Data below:
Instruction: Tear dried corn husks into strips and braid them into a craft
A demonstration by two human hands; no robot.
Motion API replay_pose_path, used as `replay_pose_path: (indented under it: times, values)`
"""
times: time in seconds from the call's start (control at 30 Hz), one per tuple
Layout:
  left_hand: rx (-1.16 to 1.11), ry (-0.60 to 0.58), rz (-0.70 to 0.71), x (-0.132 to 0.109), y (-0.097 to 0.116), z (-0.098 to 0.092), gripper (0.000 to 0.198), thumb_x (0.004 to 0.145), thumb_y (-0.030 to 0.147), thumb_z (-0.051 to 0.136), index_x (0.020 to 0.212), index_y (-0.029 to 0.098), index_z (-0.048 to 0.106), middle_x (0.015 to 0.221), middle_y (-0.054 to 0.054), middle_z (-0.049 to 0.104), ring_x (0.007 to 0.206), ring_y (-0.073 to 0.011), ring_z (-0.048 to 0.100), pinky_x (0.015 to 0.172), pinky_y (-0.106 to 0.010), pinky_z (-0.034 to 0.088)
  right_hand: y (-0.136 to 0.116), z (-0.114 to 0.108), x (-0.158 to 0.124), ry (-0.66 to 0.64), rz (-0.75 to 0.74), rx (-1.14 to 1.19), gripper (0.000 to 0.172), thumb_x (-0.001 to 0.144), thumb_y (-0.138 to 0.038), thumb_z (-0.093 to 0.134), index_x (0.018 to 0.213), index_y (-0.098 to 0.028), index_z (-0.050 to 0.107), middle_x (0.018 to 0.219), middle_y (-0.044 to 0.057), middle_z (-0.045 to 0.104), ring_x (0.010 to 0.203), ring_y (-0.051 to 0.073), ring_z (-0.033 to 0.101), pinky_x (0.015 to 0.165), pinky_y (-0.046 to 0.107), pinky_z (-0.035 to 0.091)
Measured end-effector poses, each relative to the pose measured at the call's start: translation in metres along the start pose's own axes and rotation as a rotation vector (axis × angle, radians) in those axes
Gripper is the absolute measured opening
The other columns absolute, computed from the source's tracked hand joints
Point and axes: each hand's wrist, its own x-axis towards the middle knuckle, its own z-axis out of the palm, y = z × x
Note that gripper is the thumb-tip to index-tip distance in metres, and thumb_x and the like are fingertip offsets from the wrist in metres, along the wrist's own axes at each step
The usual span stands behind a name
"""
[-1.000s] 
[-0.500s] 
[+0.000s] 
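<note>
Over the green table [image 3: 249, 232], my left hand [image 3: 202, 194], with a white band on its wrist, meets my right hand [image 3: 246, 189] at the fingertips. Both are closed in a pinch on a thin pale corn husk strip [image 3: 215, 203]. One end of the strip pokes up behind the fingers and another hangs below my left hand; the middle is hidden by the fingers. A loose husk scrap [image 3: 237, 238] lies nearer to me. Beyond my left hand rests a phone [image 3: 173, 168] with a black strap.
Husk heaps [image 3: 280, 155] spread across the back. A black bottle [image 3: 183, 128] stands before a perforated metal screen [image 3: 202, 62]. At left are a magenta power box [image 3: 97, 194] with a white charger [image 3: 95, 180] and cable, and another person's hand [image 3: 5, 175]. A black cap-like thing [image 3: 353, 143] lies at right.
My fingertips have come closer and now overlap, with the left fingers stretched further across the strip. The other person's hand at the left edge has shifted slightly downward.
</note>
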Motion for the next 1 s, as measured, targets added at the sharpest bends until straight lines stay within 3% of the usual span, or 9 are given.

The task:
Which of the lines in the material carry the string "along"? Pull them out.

Exercise result:
Measured end-effector poses, each relative to the pose measured at the call's start: translation in metres along the start pose's own axes and rotation as a rotation vector (axis × angle, radians) in those axes
Note that gripper is the thumb-tip to index-tip distance in metres, and thumb_x and the like are fingertip offsets from the wrist in metres, along the wrist's own axes at each step

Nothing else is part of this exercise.